Brief -
Find each line below that includes "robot", then copy it.

Records supplied -

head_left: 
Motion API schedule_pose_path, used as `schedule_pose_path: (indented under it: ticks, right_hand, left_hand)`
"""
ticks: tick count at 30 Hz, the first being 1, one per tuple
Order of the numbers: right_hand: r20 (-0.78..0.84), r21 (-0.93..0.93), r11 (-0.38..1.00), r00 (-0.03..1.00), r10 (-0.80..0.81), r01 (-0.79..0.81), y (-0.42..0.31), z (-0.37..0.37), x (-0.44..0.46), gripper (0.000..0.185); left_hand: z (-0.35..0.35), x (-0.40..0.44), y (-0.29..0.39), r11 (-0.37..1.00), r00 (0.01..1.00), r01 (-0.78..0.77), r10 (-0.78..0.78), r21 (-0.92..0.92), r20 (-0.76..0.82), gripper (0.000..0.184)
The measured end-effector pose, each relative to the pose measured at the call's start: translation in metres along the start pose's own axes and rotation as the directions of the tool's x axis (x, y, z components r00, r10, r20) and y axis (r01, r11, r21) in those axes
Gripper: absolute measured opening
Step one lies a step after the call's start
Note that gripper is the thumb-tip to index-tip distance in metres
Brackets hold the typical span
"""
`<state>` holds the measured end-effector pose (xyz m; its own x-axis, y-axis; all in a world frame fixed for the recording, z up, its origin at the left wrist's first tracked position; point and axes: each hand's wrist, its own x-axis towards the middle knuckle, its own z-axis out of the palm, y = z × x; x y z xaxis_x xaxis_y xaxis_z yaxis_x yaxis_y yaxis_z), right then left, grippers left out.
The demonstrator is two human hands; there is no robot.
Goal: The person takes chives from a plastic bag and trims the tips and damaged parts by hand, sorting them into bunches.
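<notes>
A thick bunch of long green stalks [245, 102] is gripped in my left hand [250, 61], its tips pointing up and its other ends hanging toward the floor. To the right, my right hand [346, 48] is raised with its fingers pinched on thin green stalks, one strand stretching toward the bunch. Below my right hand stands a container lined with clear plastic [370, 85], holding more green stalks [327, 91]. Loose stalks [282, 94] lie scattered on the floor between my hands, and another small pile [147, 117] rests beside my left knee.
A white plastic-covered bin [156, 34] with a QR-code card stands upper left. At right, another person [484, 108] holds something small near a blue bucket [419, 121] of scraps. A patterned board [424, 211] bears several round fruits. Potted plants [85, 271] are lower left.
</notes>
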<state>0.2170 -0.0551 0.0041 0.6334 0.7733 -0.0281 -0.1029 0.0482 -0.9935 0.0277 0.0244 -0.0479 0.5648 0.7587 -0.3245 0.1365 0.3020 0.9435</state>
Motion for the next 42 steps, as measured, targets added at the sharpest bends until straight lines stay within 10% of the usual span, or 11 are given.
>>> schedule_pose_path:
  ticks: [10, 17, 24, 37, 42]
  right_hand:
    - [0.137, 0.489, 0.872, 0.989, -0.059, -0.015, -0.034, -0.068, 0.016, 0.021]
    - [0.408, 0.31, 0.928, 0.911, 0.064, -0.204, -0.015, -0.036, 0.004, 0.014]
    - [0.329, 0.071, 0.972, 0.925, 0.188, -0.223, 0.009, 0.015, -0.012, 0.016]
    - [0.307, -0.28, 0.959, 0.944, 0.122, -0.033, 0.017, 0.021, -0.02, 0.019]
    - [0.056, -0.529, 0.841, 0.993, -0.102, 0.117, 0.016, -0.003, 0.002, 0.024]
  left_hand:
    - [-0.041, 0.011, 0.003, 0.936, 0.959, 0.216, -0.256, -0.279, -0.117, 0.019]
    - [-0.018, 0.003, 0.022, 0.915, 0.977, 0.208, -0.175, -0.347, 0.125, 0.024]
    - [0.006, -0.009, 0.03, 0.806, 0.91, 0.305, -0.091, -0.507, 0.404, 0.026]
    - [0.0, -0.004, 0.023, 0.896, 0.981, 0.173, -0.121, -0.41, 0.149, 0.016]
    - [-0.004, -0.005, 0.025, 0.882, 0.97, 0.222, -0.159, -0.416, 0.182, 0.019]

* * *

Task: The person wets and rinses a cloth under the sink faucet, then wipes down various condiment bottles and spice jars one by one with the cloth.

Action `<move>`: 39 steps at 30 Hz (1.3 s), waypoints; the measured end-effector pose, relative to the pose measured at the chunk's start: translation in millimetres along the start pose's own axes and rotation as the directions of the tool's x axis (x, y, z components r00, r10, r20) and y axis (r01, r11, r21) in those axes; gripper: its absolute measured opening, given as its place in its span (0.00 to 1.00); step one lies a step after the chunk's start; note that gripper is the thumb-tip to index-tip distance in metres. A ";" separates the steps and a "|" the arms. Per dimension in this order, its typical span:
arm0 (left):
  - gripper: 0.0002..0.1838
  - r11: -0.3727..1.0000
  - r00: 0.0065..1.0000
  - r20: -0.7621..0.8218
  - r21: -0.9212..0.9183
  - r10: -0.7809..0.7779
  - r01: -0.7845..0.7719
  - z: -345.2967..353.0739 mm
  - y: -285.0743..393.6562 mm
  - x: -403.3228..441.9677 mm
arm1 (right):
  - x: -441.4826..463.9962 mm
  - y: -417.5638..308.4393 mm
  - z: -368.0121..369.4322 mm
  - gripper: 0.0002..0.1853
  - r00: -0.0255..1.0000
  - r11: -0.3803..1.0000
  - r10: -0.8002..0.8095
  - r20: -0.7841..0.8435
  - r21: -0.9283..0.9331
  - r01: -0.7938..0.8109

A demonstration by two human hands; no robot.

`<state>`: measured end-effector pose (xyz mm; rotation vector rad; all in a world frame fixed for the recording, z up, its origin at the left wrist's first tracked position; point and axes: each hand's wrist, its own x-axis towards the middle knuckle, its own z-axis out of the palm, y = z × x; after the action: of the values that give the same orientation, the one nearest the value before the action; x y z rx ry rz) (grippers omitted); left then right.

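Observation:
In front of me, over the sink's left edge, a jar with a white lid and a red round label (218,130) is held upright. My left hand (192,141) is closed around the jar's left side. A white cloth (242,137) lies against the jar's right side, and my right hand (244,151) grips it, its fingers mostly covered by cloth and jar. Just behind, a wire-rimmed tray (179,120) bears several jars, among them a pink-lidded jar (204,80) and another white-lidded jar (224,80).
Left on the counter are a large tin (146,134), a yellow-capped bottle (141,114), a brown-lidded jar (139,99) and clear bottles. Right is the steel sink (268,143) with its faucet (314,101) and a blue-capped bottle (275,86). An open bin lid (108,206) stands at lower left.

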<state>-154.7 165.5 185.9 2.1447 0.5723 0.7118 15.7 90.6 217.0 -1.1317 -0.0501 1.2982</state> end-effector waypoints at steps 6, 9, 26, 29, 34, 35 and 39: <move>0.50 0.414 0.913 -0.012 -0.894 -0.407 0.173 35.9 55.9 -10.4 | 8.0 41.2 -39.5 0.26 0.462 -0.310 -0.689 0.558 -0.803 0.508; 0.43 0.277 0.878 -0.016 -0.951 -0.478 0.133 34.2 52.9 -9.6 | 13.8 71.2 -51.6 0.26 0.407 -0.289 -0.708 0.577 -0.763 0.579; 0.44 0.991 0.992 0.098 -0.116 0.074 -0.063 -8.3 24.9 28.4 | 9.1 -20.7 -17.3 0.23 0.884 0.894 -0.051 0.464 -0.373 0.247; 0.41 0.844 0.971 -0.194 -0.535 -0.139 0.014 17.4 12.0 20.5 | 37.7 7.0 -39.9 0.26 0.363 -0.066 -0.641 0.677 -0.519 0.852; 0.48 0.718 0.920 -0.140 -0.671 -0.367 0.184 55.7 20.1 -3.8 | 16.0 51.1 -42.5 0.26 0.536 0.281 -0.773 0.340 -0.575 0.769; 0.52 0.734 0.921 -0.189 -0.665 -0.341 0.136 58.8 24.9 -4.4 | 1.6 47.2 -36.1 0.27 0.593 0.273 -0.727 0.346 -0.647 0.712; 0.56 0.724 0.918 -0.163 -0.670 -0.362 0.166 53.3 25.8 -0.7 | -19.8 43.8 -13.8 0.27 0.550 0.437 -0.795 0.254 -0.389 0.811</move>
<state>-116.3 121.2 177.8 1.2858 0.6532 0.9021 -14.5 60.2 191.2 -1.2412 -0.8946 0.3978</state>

Solved problem -
The demonstrator is two human hands; there is no robot.
A demonstration by two human hands; no robot.

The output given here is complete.